Redis Sentinel¶

Redis (GitHub) is an open-source, in-memory data structure store. Unlike traditional databases that persist to disk first, Redis operates entirely in memory with optional persistence, delivering sub-millisecond latency at any scale. What distinguishes it from other caching solutions (Memcached, Varnish, Hazelcast): it supports rich data structures (strings, hashes, lists, sets, sorted sets, streams), native pub/sub, Lua scripting, and atomic operations — making it useful well beyond simple key-value caching.

Redis Sentinel is Redis's built-in high availability layer. It runs as a separate process alongside Redis nodes, continuously monitors master/replica health, and performs automatic leader election and failover without any external orchestrator. This is deployed in master-replica mode with Sentinel-managed automatic failover.

Overview¶

Property	Value
Namespace	`redis-sentinel`
Type	HelmRelease (chart: `redis` v20.7.0)
Layer	Database services
Chart	`redis` v20.7.0
Status	Enabled
Source	`apps/base/redis-sentinel/`

Dependencies¶

Upstream — required before Redis Sentinel starts¶

Service	Reason	Status
`external-secrets-config`	Flux `dependsOn`	Effectively inactive — `auth.enabled: false` in the HelmRelease and `externalsecret.yaml` is excluded from `apps/base/redis-sentinel/kustomization.yaml`, so no password is synced or used. The `redis-password` health check in the Flux Kustomization is a stale leftover and should be removed if auth remains disabled.

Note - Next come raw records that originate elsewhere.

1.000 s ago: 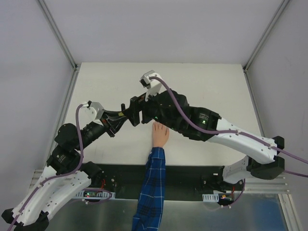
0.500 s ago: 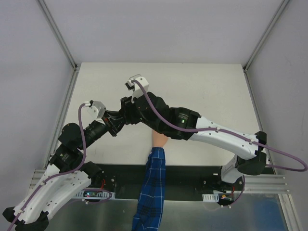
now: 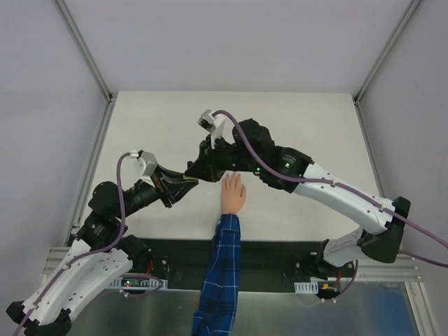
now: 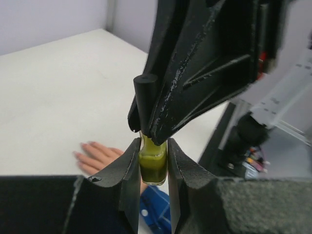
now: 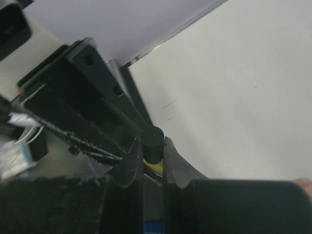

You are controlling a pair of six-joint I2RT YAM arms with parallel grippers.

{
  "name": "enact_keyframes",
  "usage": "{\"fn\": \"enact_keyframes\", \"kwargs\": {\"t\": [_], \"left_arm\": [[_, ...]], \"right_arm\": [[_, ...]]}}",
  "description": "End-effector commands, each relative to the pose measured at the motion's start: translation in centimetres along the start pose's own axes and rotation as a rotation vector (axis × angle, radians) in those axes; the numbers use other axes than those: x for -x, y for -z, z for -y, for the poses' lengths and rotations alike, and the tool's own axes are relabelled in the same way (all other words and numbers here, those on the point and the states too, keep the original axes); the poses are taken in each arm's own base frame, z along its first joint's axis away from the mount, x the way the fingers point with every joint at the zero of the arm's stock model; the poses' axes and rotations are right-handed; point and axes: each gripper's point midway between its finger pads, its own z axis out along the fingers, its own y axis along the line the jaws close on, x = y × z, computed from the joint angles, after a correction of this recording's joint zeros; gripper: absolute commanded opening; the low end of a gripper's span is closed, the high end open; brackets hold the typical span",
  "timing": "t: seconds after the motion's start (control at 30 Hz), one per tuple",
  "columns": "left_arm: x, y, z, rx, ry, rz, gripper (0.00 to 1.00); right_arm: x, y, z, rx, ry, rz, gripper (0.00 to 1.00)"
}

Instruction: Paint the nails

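Nails first: pale pink, and I see no colour on them. They sit at the tips of the mannequin hand, which lies flat on the table with fingertips pointing away from the bases. Its blue plaid sleeve trails back over the near edge.

Just left of the hand both arms meet on the polish bottle. My left fingers are clamped on the yellow-green glass. My right fingers are pinched together on the black cap.

Here's my worry. The right grip looks to sit near the cap's edge, so a twist could slip off it. The glass is smooth too, so the bottle might turn with the cap rather than unscrew. If the left wrist tips once the cap is free, polish runs out. A loaded brush carried over could also drip on the sleeve or the table.

The table is white and matte. Pale grey walls close it in, with aluminium rails at the corners and a black strip along the near edge.
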Motion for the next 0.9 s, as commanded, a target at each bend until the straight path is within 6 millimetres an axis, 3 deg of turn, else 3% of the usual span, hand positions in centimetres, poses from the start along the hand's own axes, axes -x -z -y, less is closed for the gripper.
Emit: {"fn": "enact_keyframes", "kwargs": {"t": [0.0,0.1,0.17,0.47,0.5,0.53,0.73,0.87], "left_arm": [[3.8,2.2,9.7,-0.526,-0.031,0.093,0.00],[4.1,3.4,12.2,-0.698,0.021,0.041,0.00],[4.7,3.5,12.5,-0.702,0.015,0.050,0.00],[5.0,2.5,10.8,-0.570,-0.014,0.065,0.00],[5.0,2.4,10.6,-0.559,-0.015,0.063,0.00],[5.1,2.2,10.2,-0.533,-0.029,0.076,0.00],[4.4,1.5,8.1,-0.409,-0.049,0.061,0.00],[4.0,1.3,6.6,-0.322,-0.053,0.068,0.00]], "right_arm": [[-0.3,6.1,-8.3,0.648,0.123,-0.042,0.01],[-1.9,7.8,-9.2,0.759,0.192,-0.055,0.01],[-2.6,7.6,-8.7,0.740,0.197,-0.062,0.01],[-1.4,7.6,-8.0,0.594,0.222,0.015,0.02],[-1.1,7.6,-8.0,0.580,0.225,0.021,0.06],[-1.1,7.4,-7.6,0.539,0.214,0.017,0.21],[-0.7,7.2,-5.9,0.397,0.182,-0.006,0.63],[0.4,8.3,-5.2,0.322,0.165,0.025,0.79]]}}
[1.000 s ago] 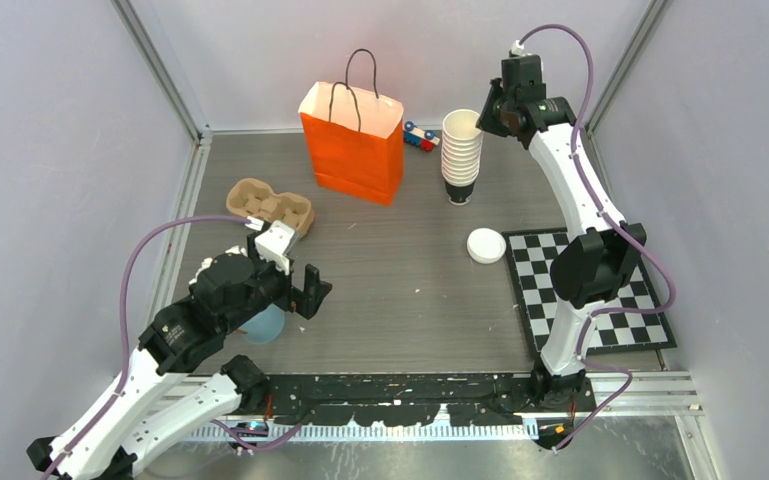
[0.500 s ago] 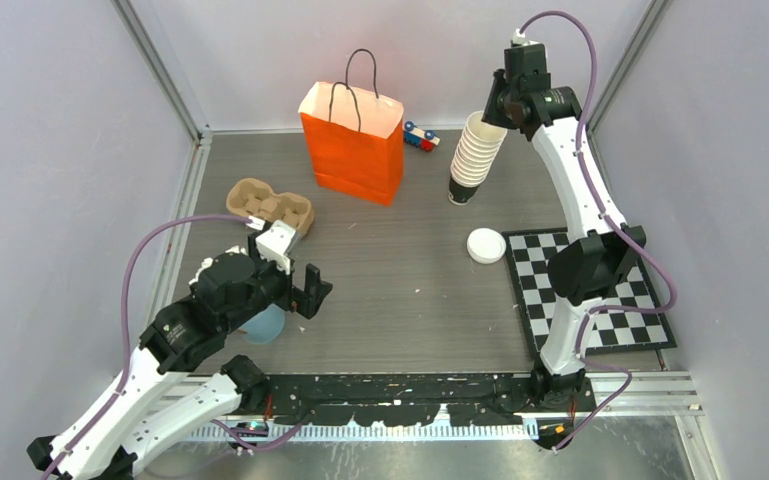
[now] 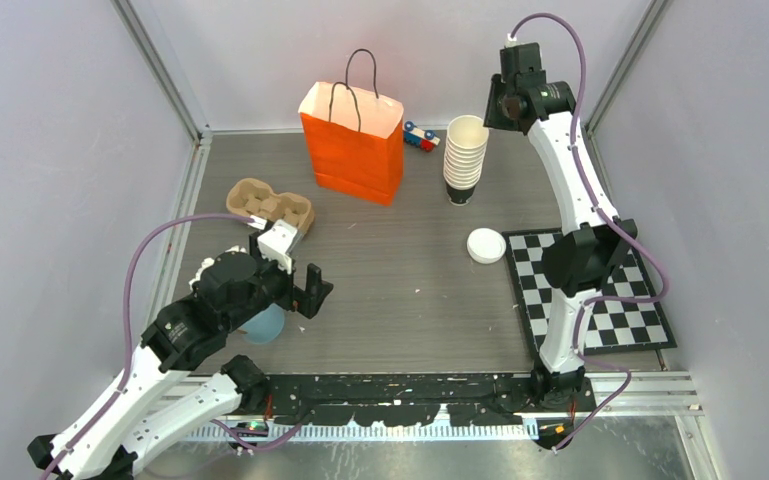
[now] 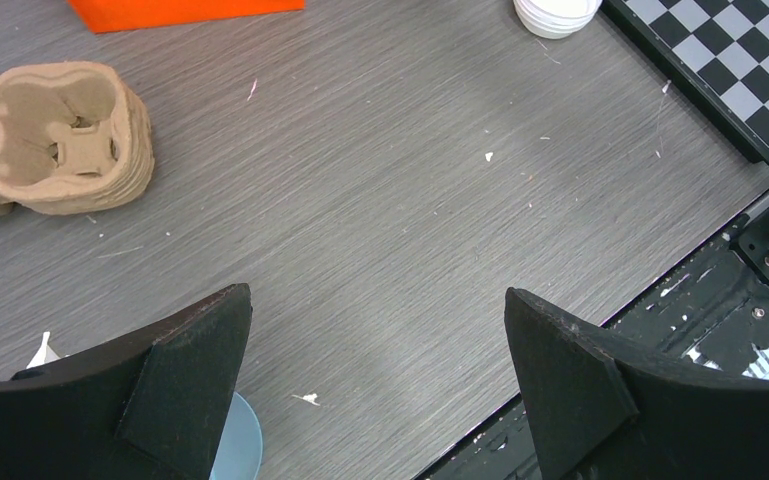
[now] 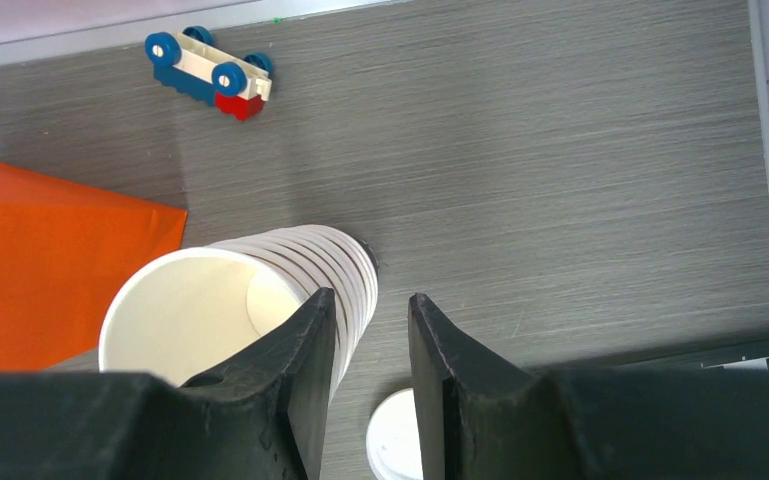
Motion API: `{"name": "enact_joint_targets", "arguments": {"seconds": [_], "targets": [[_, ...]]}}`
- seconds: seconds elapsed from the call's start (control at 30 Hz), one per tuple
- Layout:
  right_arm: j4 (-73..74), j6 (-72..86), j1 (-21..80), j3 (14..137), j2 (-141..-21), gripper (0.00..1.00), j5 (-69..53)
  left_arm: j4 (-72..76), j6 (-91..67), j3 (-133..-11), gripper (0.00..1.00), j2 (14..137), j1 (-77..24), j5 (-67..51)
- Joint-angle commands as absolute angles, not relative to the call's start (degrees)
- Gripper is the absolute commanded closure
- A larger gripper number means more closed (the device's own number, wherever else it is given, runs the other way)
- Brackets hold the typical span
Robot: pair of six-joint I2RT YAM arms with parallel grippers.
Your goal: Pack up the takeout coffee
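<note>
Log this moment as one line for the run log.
left gripper open, over table | right gripper narrowly open, empty, at cup stack rim | lidded cup by chessboard, unpacked | bag upright

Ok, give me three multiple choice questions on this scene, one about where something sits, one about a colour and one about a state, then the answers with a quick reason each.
1. Where is the lidded white cup?
A) on top of the cup stack
B) on the table beside the chessboard
C) in the cardboard carrier

2. What colour is the paper bag?
A) orange
B) green
C) black

3. How do the left fingers stand?
A) shut on a cup
B) shut on a toy car
C) wide apart, holding nothing

Answers:
1. B, since the overhead view shows it on grey tabletop at the board's far left corner.
2. A, since its sides are bright orange, with a white inside and black handles.
3. C, since the left wrist view shows only bare table between them.
</note>
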State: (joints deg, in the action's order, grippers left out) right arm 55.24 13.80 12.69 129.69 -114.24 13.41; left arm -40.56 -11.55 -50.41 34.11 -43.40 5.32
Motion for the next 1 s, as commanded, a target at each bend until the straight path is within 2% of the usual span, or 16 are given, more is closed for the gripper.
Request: {"name": "enact_joint_targets", "arguments": {"seconds": [0.0, 0.47, 0.83, 0.97], "targets": [[55.5, 12.3, 12.9, 132.7, -114.8, 0.62, 13.1, -38.8, -11.1, -50.4, 0.0, 34.4, -43.6, 5.5], [56.1, 12.1, 13.0, 136.1, -113.4, 0.62, 15.6, -38.8, -11.2, -50.3, 0.0, 34.4, -43.5, 5.2], [55.4, 9.0, 14.4, 133.2, -111.1, 0.62, 3.3, -38.9, -11.2, -50.4, 0.0, 34.6, -43.5, 5.2], [55.5, 6.8, 17.0, 133.3, -111.2, 0.62, 3.7, -38.9, -11.2, -50.3, 0.0, 34.6, -43.6, 5.2]]}}
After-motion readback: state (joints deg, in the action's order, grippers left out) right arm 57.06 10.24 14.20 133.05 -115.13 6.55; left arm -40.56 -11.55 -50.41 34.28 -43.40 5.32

Downstream — services that depend on Redis Sentinel¶

Service	Dependency type	Reason
`argocd`	Flux `dependsOn`	Requires Redis Sentinel
`redisinsight`	Flux dependsOn	UI has no value without a running Redis instance

kagent and Loki are not Flux-wired to redis-sentinel because they degrade gracefully without it (kagent falls back to direct A2A dispatch; Loki skips cache). Hard dependsOn would block their entire deployment on a Redis outage.

Purpose¶

Redis Sentinel is the platform's shared in-memory data layer. It runs in replication mode with co-located Sentinel sidecars that continuously monitor master health and trigger automatic promotion of a replica when the master fails — keeping write-path downtime in the 15–30 second range rather than requiring human intervention.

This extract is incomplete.